### Collected material
---

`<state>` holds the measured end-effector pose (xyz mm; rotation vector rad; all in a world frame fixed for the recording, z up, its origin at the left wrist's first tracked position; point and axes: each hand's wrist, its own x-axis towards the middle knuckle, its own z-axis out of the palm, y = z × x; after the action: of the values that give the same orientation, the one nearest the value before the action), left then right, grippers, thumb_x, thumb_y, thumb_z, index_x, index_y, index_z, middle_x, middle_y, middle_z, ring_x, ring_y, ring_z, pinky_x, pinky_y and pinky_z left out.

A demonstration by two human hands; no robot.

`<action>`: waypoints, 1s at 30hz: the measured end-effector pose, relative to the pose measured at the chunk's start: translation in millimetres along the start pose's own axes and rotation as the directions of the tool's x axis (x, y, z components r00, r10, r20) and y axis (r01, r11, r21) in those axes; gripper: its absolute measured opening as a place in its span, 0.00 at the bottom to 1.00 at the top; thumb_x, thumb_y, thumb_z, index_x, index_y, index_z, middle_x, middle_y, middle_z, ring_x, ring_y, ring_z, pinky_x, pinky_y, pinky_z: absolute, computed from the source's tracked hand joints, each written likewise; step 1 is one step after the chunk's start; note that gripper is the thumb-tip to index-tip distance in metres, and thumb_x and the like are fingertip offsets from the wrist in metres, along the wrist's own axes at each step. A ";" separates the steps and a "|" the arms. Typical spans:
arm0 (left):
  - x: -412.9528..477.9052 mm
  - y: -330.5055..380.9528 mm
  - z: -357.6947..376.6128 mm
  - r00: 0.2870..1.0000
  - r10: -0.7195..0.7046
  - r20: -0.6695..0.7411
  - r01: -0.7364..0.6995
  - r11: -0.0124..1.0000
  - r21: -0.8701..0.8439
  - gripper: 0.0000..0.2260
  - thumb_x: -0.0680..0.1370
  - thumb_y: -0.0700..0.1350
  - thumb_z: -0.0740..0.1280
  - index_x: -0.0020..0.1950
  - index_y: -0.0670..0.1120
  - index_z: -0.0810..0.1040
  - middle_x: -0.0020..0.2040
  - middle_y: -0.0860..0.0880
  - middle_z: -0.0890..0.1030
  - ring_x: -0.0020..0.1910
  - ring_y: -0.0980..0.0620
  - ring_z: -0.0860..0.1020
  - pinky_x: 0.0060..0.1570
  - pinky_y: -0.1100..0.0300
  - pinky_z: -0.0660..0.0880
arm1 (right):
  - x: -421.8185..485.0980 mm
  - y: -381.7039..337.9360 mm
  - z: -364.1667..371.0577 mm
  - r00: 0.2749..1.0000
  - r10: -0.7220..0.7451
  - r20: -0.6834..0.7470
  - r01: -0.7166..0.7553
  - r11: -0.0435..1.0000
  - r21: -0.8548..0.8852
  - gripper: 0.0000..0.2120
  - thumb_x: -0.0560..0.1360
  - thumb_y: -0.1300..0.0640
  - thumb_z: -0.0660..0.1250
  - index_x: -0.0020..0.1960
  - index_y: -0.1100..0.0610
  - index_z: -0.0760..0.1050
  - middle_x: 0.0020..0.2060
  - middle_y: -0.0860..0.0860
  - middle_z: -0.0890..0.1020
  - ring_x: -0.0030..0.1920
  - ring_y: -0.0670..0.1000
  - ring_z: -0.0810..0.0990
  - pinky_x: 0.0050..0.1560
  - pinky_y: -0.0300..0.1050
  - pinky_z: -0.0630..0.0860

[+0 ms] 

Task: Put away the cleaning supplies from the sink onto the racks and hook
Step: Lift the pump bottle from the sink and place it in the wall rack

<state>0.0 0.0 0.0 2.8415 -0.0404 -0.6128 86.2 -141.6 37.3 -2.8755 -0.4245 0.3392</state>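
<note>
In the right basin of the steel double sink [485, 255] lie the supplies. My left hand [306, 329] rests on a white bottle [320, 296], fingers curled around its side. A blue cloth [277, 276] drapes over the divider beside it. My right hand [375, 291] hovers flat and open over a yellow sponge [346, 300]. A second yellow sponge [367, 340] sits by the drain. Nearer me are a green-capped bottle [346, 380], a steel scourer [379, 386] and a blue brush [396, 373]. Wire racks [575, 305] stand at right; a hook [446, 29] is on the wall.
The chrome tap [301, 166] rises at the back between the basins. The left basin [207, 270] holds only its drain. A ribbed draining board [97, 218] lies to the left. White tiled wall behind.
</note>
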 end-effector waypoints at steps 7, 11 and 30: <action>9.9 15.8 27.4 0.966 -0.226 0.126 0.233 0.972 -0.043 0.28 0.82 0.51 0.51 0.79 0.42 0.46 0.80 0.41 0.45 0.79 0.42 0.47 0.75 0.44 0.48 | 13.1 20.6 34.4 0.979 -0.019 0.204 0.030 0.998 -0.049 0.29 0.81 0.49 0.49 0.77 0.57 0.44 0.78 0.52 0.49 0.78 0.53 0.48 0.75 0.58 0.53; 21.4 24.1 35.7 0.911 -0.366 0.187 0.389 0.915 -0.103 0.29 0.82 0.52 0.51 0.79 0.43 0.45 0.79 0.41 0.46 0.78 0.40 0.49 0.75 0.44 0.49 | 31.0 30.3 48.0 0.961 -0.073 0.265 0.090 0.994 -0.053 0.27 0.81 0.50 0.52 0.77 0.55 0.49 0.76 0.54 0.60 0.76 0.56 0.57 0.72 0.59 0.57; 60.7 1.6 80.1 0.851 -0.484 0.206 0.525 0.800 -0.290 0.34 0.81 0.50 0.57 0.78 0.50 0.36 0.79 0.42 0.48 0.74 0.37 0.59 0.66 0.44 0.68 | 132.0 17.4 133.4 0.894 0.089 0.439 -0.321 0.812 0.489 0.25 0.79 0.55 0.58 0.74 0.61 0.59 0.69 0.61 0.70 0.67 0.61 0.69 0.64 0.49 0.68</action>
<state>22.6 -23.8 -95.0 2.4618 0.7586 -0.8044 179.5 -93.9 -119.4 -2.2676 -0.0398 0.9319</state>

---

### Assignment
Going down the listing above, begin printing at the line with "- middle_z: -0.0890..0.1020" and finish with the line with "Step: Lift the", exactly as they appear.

### Result below
  - middle_z: -0.0890..0.1020
  - ring_x: -0.0030..0.1920
  - ring_y: -0.0670..0.1000
  - ring_z: -0.0810..0.0990
  - pinky_x: 0.0050..0.1560
  - pinky_y: -0.0300..0.1050
  - pinky_z: -0.0630..0.0860

[+0 ms] 

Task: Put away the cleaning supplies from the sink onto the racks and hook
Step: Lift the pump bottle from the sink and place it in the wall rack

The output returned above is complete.